**TASK INSTRUCTIONS:**
Look through the entries below and count the lines that contain "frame". Reply with that number only.

RECORD EXCERPTS: Begin

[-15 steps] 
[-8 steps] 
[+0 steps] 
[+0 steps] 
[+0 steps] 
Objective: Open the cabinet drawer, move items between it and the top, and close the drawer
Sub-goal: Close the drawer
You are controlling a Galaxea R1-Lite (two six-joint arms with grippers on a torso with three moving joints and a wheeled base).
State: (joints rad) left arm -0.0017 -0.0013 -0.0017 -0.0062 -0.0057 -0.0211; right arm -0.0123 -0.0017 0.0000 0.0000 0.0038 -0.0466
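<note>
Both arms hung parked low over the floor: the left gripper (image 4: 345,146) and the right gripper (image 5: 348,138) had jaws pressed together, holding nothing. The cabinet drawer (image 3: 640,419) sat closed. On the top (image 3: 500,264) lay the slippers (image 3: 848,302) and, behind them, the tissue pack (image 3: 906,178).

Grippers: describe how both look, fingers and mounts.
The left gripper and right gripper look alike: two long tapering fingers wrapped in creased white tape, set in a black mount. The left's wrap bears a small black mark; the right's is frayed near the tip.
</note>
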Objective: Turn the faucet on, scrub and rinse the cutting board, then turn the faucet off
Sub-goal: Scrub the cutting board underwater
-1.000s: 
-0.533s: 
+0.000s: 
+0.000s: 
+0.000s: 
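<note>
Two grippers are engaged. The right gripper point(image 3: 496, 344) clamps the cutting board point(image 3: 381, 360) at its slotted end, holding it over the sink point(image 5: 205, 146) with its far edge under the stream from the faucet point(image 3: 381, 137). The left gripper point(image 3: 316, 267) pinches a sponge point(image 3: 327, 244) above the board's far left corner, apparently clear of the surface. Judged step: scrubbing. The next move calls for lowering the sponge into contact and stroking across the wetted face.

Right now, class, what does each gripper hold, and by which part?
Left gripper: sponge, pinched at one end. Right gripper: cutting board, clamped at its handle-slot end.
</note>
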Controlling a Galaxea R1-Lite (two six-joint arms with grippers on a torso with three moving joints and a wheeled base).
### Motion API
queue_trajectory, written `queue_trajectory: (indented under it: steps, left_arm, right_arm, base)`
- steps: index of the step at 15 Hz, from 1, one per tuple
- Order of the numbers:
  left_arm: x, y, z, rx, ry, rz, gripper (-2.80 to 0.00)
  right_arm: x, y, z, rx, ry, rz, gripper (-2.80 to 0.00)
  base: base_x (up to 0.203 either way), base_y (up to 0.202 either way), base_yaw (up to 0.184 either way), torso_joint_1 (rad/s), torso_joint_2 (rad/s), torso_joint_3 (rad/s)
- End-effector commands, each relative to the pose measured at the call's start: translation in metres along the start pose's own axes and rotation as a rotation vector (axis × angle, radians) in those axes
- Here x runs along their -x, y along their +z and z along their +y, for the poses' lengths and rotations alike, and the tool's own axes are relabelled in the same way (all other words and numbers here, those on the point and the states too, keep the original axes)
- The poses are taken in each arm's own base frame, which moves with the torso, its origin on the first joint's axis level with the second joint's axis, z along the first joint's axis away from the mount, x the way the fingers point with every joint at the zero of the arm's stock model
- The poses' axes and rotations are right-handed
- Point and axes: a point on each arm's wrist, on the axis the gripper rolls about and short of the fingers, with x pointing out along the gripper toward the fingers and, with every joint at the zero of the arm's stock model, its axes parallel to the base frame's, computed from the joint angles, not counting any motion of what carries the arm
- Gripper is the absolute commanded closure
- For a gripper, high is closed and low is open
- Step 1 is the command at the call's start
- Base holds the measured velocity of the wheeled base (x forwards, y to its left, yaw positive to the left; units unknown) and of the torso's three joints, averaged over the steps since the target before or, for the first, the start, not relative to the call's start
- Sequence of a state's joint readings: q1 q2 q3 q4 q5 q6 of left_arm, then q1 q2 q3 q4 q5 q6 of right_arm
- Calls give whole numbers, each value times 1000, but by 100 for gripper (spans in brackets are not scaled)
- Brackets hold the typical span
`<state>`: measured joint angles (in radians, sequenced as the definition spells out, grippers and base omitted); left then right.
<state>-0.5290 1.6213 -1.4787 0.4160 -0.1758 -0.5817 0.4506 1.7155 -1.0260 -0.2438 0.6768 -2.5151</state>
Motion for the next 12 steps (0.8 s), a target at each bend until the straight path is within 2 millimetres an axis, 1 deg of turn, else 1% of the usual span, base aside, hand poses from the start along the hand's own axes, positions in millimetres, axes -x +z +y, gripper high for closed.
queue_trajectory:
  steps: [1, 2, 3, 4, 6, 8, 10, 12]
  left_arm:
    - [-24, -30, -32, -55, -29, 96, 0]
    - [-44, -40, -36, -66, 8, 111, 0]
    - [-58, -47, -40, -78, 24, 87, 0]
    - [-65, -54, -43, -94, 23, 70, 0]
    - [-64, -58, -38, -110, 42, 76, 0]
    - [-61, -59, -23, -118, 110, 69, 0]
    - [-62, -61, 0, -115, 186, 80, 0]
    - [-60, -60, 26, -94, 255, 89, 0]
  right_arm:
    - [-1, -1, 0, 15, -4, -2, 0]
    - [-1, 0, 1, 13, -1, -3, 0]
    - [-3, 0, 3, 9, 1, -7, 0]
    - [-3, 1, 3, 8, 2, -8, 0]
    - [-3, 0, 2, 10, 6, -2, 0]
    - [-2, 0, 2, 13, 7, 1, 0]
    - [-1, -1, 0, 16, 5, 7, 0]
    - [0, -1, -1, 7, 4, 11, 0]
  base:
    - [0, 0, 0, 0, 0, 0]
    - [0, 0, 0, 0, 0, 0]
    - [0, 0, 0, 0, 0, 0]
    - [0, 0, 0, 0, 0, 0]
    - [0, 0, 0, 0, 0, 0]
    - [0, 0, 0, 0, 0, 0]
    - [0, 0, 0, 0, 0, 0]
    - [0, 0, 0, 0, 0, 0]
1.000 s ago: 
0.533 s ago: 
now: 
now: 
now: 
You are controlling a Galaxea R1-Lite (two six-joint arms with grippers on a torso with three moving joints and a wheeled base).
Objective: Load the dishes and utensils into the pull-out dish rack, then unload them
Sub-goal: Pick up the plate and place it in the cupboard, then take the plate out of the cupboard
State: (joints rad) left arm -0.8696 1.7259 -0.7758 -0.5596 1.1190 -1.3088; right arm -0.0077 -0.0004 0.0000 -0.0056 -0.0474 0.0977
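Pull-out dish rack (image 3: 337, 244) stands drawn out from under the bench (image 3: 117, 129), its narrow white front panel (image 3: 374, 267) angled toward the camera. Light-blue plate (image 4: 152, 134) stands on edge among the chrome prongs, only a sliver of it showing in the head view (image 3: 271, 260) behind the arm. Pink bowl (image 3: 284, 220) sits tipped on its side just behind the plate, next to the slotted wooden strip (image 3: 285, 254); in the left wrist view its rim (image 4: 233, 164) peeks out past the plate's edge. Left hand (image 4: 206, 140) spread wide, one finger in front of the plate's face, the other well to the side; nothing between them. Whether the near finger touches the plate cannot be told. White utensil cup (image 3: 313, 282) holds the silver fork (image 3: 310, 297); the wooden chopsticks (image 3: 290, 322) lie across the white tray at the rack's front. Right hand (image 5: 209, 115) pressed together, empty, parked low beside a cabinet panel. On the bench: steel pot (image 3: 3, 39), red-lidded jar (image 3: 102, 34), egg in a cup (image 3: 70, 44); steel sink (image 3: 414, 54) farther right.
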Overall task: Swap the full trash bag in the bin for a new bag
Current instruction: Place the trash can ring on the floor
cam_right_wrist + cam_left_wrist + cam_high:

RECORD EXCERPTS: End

**WRITTEN RESPONSE:**
2